What’s not quite as perfect is the force feedback. Or, to be more precise, the lack of marked improvement over the 5-year-old Logitech G27.
Before we address this properly, we need to take a step back. The Logitech G29 has great force feedback. Playing Project Cars without any customisation, the force is strong enough to cause arm ache after 30-40 minutes play, a clear sign that the wheel has powerful motors working for it.
If you’ve not used a proper force feedback wheel before, we think you’ll love it. It gives you a much more direct sensation of control over a car, where with a gamepad you’re left relying on visual and audio cues to judge when a car is about to understeer or oversteer. With force feedback you can feel it, because when properly programmed it lets you feel how the car (and the road) is working against you. It works very with DriveClub, and even better with the more realistic Project Cars.
Wheels like the Logitech G29 Driving Force make driving games far more engaging, perhaps too much for those days when you just want to let you brain quietly vegetate after a stressful day of work.
We love force feedback wheels. However, we are also a little disappointed that Logitech hasn’t done more to address the granular ‘notchy’ feel to the G-series’s wheel turn action and force feedback.
The dual motor system is geared, which is what leads to this less-than-smooth feel. Most similar-price rivals from Fanatec and Thrustmaster use a dual belt system that is both a lot smoother and slightly quieter. Using the Logitech G29 with the metal Speedblack Evo was a fairly noisy experience, the impact of the feedback engine almost sounding like someone was tapping on the metal sheets that make up the not-100-per-cent-solid stand.
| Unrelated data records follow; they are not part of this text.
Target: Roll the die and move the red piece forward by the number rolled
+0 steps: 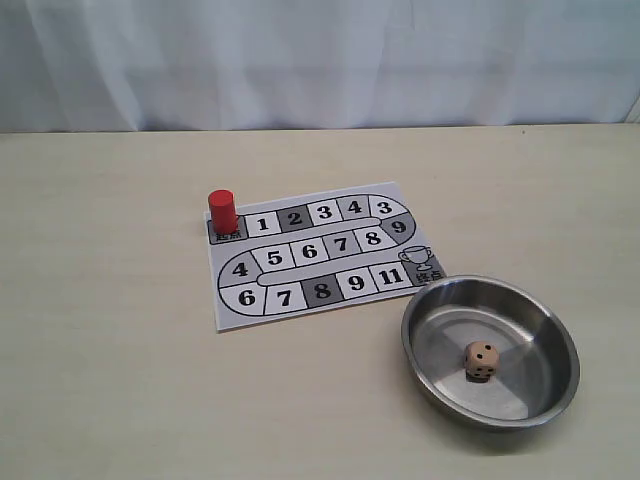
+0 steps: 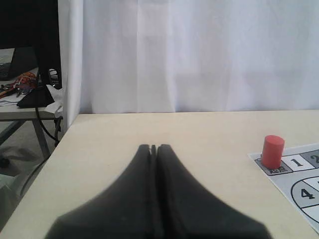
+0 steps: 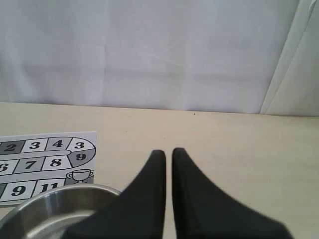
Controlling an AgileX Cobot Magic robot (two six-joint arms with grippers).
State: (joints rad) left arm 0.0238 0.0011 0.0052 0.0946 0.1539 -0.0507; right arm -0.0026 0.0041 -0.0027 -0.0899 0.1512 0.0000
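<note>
The die (image 1: 481,360), a pale wooden cube with black pips, lies inside a steel bowl (image 1: 408,330) at the front right. The red piece (image 1: 222,211) stands upright on the start square at the far left corner of the paper game board (image 1: 310,251). Neither gripper shows in the exterior view. In the left wrist view my left gripper (image 2: 153,146) is shut and empty above bare table, with the red piece (image 2: 272,151) off to one side. My right gripper (image 3: 169,150) is shut to a thin slit, holding nothing, beside the bowl's rim (image 3: 60,191).
The board (image 3: 45,164) has a winding track of numbered squares and a trophy square next to the bowl. A white curtain backs the table. Past the table's left edge stands a side table with cables (image 2: 25,84).
</note>
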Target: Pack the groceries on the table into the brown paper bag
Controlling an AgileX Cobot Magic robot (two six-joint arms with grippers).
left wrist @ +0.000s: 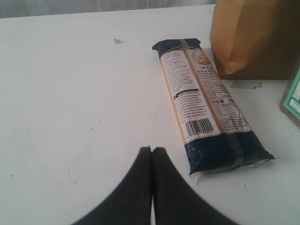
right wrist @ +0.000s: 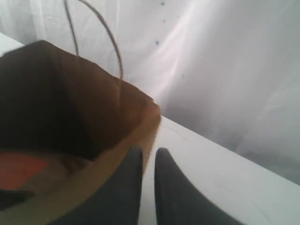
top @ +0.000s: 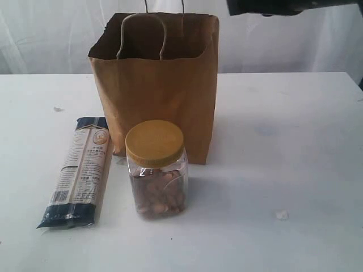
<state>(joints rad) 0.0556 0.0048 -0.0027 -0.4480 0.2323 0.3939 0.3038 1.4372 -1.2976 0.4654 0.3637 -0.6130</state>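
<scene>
Exterior view. Shows the brown paper bag upright and open-mouthed at upper centre of the table. Finds the clear yellow-lidded jar upright just in front of it at centre, lid on. Finds the long navy-beige pasta packet flat at left, beside the bag's lower corner, near the jar but apart from it. Catches only a dark piece of an arm at the top right edge; shows neither claw here.

Left wrist view. Shows the left gripper at bottom centre, fingers pressed together on nothing, low over bare table. Puts the pasta packet just right of it, running up toward the bag in the upper right corner. Cuts off a green-and-white sliver at the right edge, too cropped to name.

Right wrist view. Shows the right gripper at bottom centre, fingers nearly together with a thin slit between and nothing in it, poised by the bag's rim. Looks into the bag at left and picks out an orange-red patch lying inside, probably the brown-orange pouch.

Progress, as a judgement: partly done. Counts at least one item in the bag; leaves the jar and pasta packet to pack. Cannot place the bottle, can or carton.
</scene>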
This minimises the benefit of the fairly cool operation of the geared G29. Where belt-driven feedback wheels tend to use fans to avoid overheating, and generally get a lot hotter, the passively-cooled Logitech can be used for a pretty long time without really getting too warm at all.
Here’s the big one, the question any potential wheel buyers need to answer: Logitech or Thrustmaster? On Logitech’s side, its pedals are better and we prefer the feel of the leather-topped G29 to the rubbery T300RS.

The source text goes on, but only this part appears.